UDP is a connection-less protocol, and this mean that data can be sent straight away: there is no need to establish a connection before data can be sent, instead an application can simply choose to send data immediately. It is a fast protocol, allowing more data to be sent with a single segment if compared to TCP, and it works in best effort: this means that there is no built-in mechanism to verify that segments were received, they are just sent hoping that they won’t be lost. This also implies the lack of ordered delivery. In case we want to use UDP to have reliable and/or ordered delivery, we had to implement these features at the application layer.
UDP Header
UDP is not so complex as TCP, and there are no complex algorithms running on computers using this protocol. Check out its header to find out how simple it is.
As you can see, the UDP header has just the information that allows the delivery to the correct application. We have the source port and the destination port, we have a length field to tell the receiver how long is the segment (header and data), and we have a checksum to verify the integrity of data. More than that, source port and checksum are optional fields! Let’s say we want to use these two fields anyway, we have a header of 64 bits, which much smaller than the 160-bits long TCP header. This means that in a single segment we can send 96 bits more of data with UDP than with TCP: this allows more data to be sent in a single segment and, therefore, the protocol to be faster.
At this point, you might be a little bit confused. Is it UDP better or worse than TCP? It is faster, but what happens if data are lost? That’s what the next section is for. Check that out!
UDP vs TCP
UDP is extremely faster than TCP, and not only because it sends 96 bytes more in every segment, but also because there is no connection establishment and the sender does not have to wait for acknowledgments. It is a protocol that truly works at the Transport layer, because re-transmission and ordered delivery should be tasks managed at the session layer (which TCP covers too).
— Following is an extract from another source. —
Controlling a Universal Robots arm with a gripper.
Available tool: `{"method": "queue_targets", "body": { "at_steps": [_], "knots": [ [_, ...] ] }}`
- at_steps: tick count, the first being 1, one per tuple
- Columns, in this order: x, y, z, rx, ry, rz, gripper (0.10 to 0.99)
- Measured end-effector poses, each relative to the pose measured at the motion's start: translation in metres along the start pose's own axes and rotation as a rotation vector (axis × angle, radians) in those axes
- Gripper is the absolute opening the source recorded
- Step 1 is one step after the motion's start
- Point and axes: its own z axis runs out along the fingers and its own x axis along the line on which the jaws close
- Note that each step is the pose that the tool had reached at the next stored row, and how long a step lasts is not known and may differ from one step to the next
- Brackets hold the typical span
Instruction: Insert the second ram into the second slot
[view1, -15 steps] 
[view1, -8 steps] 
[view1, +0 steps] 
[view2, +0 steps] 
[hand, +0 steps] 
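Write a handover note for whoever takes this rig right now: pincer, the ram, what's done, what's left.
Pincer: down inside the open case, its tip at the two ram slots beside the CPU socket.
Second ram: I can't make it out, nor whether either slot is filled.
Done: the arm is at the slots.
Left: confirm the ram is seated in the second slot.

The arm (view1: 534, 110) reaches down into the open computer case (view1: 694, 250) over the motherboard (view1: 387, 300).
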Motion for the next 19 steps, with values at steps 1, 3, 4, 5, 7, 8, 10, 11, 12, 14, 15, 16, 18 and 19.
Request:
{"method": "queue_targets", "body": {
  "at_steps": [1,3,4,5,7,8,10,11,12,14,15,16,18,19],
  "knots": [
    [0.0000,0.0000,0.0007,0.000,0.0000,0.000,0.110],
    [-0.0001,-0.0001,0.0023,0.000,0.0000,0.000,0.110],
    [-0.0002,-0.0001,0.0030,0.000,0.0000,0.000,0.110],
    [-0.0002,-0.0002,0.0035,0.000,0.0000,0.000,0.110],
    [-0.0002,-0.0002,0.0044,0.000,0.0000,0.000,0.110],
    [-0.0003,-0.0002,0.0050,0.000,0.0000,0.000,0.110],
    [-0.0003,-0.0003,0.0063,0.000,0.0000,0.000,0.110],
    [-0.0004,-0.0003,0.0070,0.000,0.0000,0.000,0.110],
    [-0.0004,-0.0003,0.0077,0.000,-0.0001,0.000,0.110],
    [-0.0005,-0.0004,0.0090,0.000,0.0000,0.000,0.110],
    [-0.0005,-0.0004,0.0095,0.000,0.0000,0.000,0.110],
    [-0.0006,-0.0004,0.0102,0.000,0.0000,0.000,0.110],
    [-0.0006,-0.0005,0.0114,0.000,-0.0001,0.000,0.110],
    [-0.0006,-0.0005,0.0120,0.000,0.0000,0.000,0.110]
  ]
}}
By having a light-weight protocol at the transport layer, we can then decide which other extra features to implement within the application, as in the following picture.
As you can see from the picture, with TCP all the session layer features are always implemented. Instead, using TCP, we can select which features to implement based on our needs. For example, Trivial File Transfer Protocol (TFTP) requires the acknowledgment of data received, while Real-Time Protocol (RTP) requires ordered delivery.
UDP is today mainly used for real-time application, with RTP sitting on top of it at the session layer. This is because real-time applications (video and/or audio streams) need speed (otherwise they wouldn’t be real-time!) and ordered delivery if possible: this means that if they receive two segments almost at the same time, they have to know which one has to go first, but in case they do not receive something, there is no time to arrange retransmission, the stream must continue (this is why sometimes you may hear disruption in a VoIP call). Because of its simplicity and extensibility, UDP is being considered a great protocol to replace TCP in the future, but for now, these ideas remain only theories and studies.
With this article, you now understand how the transport layer works, and you are ready to dive into TCP and then into session and presentation layers, as these will be the topics for the next articles in the CCNA course series.